● **Prompt**
What lines of the data hold the string "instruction"? Copy them all.

Items listed in a dataset:
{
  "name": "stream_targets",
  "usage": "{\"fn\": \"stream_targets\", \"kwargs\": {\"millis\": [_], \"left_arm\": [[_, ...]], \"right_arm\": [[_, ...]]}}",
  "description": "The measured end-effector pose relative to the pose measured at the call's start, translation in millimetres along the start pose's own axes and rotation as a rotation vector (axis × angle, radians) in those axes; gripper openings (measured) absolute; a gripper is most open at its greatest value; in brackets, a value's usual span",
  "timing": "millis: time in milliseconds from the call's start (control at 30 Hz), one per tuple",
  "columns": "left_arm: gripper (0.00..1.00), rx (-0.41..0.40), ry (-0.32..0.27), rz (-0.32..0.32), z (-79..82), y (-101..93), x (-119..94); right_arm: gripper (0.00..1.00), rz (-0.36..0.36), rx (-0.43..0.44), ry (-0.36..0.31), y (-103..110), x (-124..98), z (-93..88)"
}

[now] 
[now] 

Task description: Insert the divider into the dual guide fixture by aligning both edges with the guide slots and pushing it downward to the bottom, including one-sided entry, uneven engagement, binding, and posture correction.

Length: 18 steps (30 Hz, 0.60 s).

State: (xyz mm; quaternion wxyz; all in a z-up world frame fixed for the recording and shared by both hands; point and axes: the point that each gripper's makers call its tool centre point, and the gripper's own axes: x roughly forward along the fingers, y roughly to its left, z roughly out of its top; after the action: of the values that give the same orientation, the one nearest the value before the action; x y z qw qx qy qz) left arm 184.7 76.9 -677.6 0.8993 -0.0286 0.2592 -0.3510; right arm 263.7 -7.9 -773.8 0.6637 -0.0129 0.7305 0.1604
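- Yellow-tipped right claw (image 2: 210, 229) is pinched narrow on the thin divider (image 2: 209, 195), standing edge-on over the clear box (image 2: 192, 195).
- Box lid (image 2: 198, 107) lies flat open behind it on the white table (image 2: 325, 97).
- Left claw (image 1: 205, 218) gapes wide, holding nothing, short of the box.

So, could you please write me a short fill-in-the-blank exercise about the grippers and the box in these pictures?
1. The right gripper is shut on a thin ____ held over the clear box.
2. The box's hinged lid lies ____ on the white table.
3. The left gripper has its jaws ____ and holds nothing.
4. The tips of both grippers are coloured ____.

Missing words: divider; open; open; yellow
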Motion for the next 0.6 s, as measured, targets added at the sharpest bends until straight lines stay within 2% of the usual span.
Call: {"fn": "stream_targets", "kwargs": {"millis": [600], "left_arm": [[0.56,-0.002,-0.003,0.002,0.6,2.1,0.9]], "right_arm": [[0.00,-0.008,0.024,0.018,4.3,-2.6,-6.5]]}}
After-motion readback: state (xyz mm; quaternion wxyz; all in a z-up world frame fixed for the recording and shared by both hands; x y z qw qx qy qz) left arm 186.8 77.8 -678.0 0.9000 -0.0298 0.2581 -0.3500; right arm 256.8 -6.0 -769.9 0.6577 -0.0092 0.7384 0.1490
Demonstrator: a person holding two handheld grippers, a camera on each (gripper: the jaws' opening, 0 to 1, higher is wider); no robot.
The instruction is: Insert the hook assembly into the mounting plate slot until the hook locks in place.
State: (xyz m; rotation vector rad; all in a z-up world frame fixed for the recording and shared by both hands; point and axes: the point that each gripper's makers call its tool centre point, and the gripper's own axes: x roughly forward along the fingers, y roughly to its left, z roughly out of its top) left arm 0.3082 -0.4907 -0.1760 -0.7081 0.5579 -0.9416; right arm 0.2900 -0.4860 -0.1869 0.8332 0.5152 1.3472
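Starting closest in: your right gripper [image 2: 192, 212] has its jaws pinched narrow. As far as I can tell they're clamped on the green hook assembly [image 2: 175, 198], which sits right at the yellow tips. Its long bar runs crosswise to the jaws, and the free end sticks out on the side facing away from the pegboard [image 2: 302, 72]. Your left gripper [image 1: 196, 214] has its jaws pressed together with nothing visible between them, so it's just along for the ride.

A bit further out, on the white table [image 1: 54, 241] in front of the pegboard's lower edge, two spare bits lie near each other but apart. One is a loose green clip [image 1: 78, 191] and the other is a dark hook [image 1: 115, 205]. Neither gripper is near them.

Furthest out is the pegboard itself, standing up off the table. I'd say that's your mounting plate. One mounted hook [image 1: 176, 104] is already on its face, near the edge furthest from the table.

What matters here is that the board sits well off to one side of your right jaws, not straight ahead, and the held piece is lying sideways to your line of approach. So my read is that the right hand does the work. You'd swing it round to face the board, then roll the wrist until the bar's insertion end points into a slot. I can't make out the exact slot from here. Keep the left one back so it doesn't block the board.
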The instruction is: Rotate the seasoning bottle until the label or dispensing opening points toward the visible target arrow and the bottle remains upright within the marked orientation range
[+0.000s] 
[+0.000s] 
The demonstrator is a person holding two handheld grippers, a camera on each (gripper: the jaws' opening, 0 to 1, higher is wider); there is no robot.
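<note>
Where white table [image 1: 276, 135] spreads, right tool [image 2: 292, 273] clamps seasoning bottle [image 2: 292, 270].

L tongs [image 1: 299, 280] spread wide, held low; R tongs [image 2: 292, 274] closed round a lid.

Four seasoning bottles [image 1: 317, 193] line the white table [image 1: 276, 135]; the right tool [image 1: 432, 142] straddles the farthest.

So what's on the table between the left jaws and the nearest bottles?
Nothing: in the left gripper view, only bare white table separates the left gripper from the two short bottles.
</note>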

● **Expected output**
The instruction is: Insert the hook assembly into the mounting plate slot until the hook locks in place.
The instruction is: Rotate the seasoning bottle until the label or dispensing opening points toward the visible target arrow and the bottle remains upright within the marked orientation range

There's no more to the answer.